● **Try it**:
Reproduce exactly, and only, the lines below from the one containing "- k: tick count" through the one containing "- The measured".

● **Dataset**:
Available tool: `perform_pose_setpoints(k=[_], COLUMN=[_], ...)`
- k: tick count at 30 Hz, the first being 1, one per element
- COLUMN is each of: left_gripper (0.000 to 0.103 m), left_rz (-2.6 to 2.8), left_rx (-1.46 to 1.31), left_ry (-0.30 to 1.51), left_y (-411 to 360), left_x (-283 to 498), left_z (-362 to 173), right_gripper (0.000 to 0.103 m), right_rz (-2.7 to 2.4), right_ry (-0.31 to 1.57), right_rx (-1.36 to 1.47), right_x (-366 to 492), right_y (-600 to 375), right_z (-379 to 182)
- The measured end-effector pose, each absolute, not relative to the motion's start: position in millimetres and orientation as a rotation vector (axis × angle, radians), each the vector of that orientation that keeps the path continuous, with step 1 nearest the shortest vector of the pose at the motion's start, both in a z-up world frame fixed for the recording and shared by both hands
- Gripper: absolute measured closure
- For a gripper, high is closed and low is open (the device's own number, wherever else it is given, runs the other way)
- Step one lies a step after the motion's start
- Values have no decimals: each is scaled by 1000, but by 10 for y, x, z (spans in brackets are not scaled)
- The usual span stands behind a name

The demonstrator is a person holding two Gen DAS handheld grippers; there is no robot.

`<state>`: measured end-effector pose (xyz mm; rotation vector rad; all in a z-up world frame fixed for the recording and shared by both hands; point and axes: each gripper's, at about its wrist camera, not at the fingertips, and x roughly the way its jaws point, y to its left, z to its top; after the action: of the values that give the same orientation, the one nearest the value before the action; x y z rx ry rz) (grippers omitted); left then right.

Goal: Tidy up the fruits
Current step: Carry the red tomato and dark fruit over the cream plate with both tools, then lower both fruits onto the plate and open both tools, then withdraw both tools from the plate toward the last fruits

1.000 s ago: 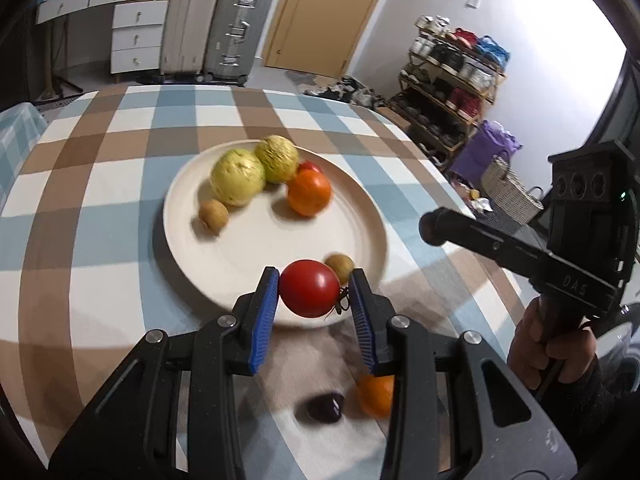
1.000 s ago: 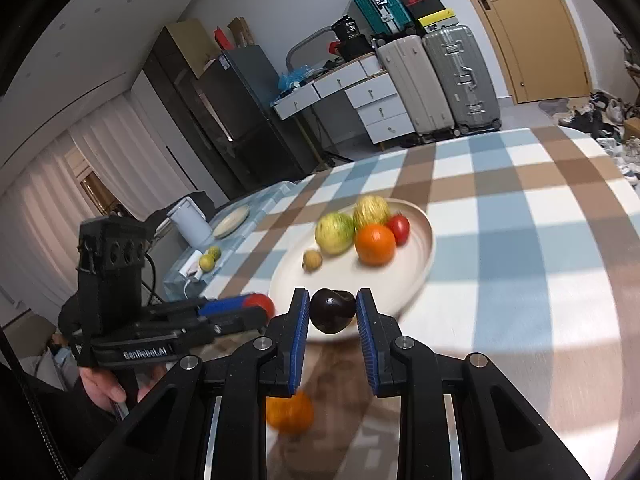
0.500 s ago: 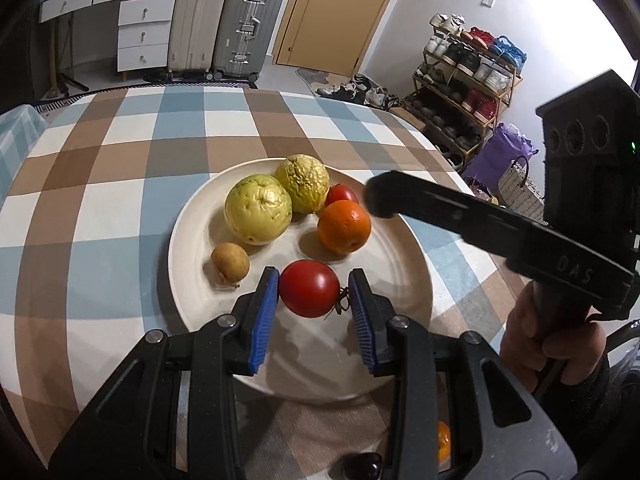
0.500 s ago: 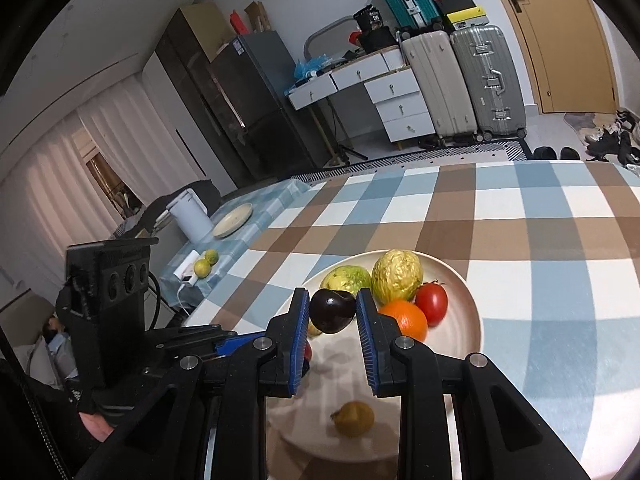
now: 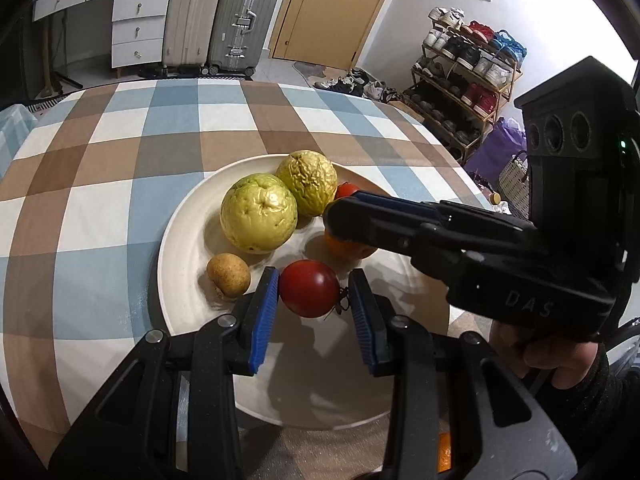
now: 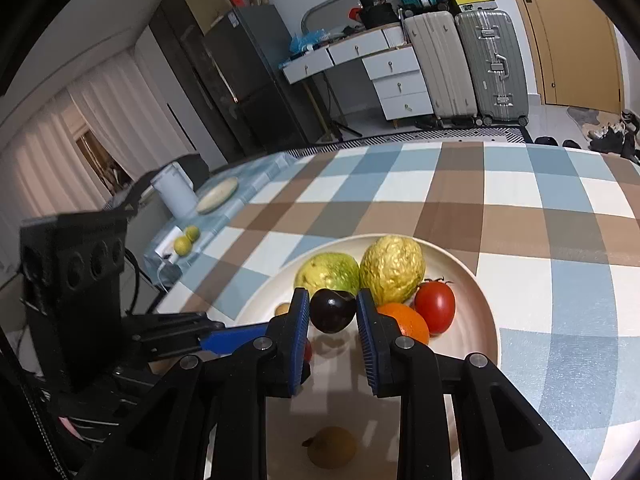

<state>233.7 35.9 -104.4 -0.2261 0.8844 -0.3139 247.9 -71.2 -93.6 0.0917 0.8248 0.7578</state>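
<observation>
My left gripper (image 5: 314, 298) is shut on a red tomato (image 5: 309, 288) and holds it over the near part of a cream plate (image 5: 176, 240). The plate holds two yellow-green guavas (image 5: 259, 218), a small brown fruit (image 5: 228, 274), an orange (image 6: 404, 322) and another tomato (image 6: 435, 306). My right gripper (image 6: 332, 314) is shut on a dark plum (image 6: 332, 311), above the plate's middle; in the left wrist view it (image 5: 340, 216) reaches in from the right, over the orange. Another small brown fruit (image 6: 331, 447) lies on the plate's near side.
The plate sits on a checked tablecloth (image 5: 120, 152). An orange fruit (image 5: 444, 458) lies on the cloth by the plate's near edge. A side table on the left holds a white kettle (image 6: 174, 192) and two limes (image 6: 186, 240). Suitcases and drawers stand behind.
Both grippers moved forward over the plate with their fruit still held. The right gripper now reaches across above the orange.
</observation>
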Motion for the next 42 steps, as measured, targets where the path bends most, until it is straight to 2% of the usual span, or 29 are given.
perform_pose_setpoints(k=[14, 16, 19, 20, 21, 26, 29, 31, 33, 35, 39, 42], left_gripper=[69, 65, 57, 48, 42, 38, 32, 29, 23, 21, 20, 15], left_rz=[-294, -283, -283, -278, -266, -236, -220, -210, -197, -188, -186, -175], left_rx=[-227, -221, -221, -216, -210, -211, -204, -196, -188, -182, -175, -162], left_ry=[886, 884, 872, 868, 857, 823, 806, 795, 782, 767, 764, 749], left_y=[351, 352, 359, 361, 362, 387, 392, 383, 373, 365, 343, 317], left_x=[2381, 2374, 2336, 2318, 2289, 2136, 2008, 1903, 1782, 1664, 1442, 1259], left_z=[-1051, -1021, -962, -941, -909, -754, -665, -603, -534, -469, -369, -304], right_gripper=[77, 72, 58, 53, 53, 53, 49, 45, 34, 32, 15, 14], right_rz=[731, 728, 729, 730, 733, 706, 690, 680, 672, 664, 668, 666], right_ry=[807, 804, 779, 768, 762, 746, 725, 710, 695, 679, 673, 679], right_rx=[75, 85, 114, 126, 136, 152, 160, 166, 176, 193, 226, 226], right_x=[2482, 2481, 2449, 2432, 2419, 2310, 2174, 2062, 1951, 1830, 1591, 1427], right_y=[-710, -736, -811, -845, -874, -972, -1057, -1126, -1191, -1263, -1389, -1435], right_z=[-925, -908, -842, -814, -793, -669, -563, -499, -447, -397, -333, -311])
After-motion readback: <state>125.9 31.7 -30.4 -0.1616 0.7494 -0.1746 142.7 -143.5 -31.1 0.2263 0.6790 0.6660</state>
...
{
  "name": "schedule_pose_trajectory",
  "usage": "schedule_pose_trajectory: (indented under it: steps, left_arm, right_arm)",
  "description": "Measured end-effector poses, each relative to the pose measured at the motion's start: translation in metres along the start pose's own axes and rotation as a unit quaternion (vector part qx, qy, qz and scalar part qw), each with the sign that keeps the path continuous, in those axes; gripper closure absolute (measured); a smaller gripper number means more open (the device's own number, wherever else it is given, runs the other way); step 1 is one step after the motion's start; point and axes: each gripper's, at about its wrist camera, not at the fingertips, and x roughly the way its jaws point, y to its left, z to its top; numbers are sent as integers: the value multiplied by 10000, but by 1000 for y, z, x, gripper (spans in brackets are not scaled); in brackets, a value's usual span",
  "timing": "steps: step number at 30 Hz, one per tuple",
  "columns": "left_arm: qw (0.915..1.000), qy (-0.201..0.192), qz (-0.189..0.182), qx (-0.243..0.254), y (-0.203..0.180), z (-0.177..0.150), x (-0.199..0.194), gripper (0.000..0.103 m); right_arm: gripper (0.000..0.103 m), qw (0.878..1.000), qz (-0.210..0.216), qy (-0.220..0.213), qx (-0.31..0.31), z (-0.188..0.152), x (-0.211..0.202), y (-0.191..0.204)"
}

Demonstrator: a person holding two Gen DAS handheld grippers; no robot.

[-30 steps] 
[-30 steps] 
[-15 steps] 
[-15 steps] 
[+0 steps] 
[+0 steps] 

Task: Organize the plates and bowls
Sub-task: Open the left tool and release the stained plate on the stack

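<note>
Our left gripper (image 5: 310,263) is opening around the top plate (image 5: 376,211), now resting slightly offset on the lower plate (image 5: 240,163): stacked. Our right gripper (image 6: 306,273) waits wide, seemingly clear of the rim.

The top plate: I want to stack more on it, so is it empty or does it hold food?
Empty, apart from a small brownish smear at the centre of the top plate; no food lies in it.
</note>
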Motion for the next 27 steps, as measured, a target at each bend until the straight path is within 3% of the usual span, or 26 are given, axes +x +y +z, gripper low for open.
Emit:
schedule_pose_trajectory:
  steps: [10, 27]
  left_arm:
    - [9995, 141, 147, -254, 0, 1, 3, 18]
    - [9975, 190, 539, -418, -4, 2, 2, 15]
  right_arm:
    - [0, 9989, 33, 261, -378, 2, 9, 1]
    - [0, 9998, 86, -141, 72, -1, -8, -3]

● **Answer box**:
- k: tick count at 30 Hz, the first being 1, one per element
- COLUMN is each of: left_gripper (0.000 to 0.103 m), left_rz (-2.6 to 2.8), left_rx (-1.46 to 1.31), left_ry (-0.30 to 1.51), left_y (-411 to 360), left_x (-283 to 498), left_z (-362 to 173), right_gripper (0.000 to 0.103 m), right_rz (-2.7 to 2.4), right_ry (-0.31 to 1.57), right_rx (-1.36 to 1.47), right_x (-366 to 492), right_y (-600 to 375), right_z (-379 to 182)
- The measured end-effector pose, each absolute, not relative to the motion's start: position in millimetres and orientation as a rotation vector (axis × angle, radians), each the vector of that orientation that keeps the path continuous, with step 1 nearest the shortest vector of the pose at the motion's start, both in a z-up world frame fixed for the recording and shared by both hands

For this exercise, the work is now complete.